Yes, but: what is the point of that?
A four-cylinder engine is enough for me, so I drive a four-cylinder. Why should I buy a six-cylinder from the car dealer and then tell him to turn off two cylinders? – I don’t understand this point: to dimension a system from the start at 40% over demand and then limit the excess; you might as well just leave out the excess (?)
 

Tego12

2020-04-08 15:25:33
  • #2


Wrong thinking. The more photovoltaics are installed overall, the more electricity is available even at times when the sun is not shining at its maximum and the yield is lower. That is obviously what you want.

At maximum sunlight, preferably nationwide in Germany, the grid could have problems if all photovoltaic systems run at maximum power, so the maximum production is limited here.
 

Dogma

2020-04-08 15:25:51
  • #3
Certainly to still have a good yield on not so sunny days because then more modules generate more electricity than fewer

Haha Tego12 was faster^^
 

opalau

2020-04-08 15:27:49
  • #4
Alternatively, you can also have yourself regulated externally. This is mandatory above a certain level of performance; below that, it is, in my opinion, uneconomical.
 

guckuck2

2020-04-08 15:46:34
  • #5


It is the lesser evil. Officially, it is about grid stability and avoiding high peaks, but in my opinion, it is simply a result of lobbying.
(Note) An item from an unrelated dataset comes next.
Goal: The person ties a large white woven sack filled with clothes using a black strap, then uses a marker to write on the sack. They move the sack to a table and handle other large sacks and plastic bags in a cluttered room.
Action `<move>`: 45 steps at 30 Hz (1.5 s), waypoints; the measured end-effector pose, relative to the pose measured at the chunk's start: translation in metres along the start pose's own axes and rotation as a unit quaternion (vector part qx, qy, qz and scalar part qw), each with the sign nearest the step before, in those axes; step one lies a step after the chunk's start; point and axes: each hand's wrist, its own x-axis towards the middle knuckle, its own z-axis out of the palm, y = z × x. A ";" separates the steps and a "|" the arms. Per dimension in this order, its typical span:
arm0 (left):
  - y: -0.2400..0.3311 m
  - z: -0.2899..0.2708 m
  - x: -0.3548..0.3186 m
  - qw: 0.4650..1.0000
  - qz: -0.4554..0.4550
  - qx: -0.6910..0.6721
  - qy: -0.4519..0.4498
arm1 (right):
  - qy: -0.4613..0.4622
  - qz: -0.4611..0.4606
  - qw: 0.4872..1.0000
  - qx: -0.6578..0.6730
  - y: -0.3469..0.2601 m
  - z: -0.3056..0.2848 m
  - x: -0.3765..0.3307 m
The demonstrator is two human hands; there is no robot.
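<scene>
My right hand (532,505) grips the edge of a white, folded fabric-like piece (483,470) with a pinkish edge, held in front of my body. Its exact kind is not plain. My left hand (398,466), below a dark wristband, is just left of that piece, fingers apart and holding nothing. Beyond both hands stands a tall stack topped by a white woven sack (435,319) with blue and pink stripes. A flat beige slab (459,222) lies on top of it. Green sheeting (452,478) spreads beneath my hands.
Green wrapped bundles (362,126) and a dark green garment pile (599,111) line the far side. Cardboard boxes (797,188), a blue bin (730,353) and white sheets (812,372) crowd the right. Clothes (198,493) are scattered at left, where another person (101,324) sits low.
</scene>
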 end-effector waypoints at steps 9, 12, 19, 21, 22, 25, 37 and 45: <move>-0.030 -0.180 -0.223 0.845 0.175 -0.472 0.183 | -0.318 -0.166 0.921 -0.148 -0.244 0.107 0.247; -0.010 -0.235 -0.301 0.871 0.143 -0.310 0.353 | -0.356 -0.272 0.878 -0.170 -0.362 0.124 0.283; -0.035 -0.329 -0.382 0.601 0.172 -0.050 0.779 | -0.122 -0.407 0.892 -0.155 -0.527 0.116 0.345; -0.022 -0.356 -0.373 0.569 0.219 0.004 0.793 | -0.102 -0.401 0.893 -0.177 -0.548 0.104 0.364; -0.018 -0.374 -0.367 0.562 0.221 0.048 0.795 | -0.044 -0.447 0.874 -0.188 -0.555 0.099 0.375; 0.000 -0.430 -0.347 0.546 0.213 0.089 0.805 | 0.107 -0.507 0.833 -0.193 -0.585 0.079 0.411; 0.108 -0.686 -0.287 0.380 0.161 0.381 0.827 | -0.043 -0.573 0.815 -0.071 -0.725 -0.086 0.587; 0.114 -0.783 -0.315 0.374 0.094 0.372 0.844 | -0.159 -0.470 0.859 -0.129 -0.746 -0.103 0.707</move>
Since 2012, the Renewable Energy Act requires that even small systems <30 kWp must be grid-service controllable. However, the ripple control receiver (RSE) usually used for this and the additional effort in the household installation greatly impair the economic viability of such small systems. Therefore, there is the alternative to limit the feed-in fixed at 70% of the generator capacity at the inverter ("70% hard" in photovoltaic jargon). That means 30% of the generator capacity is flat-out thrown away. Alternatively, there is the possibility to implement "70% soft." In this case, the current household consumption is measured additionally, so that the photovoltaic system feeds in the "hard" 70% generator capacity plus the current consumption of its own household. Less production is wasted then.

research86 rightly noted that with an east/west system, the 70% soft regulation is usually not necessary at all, since this type of system does not deliver high peak power anyway. The south system has a strong peak at noon, whereas the east/west system shows a flatter power curve over the day. flatten the curve If you orient a 10 kWp system to the south, as a simplified example, 10 kW can come from the roof at noon; with "70% hard" only 7 kW would be allowed to feed in. With east/west, you also have a 10 kWp system, but 5 kWp are oriented east and 5 kWp west. Thus, you never reach the allowable 7 kW feed-in power.
 

11ant

2020-04-08 15:55:14
  • #6

I have not yet experienced a record-breaking summer when the electricity consumption for air conditioners, fans, etc. did not also rise along with the temperatures.

That seems more plausible to me. It’s not clear to me why grids should handle the phenomenon of the "roast goose peak" on the supply side worse than on the demand side. After all, solar radiation does not increase suddenly either; temperatures rise predictably with several hours' lead time.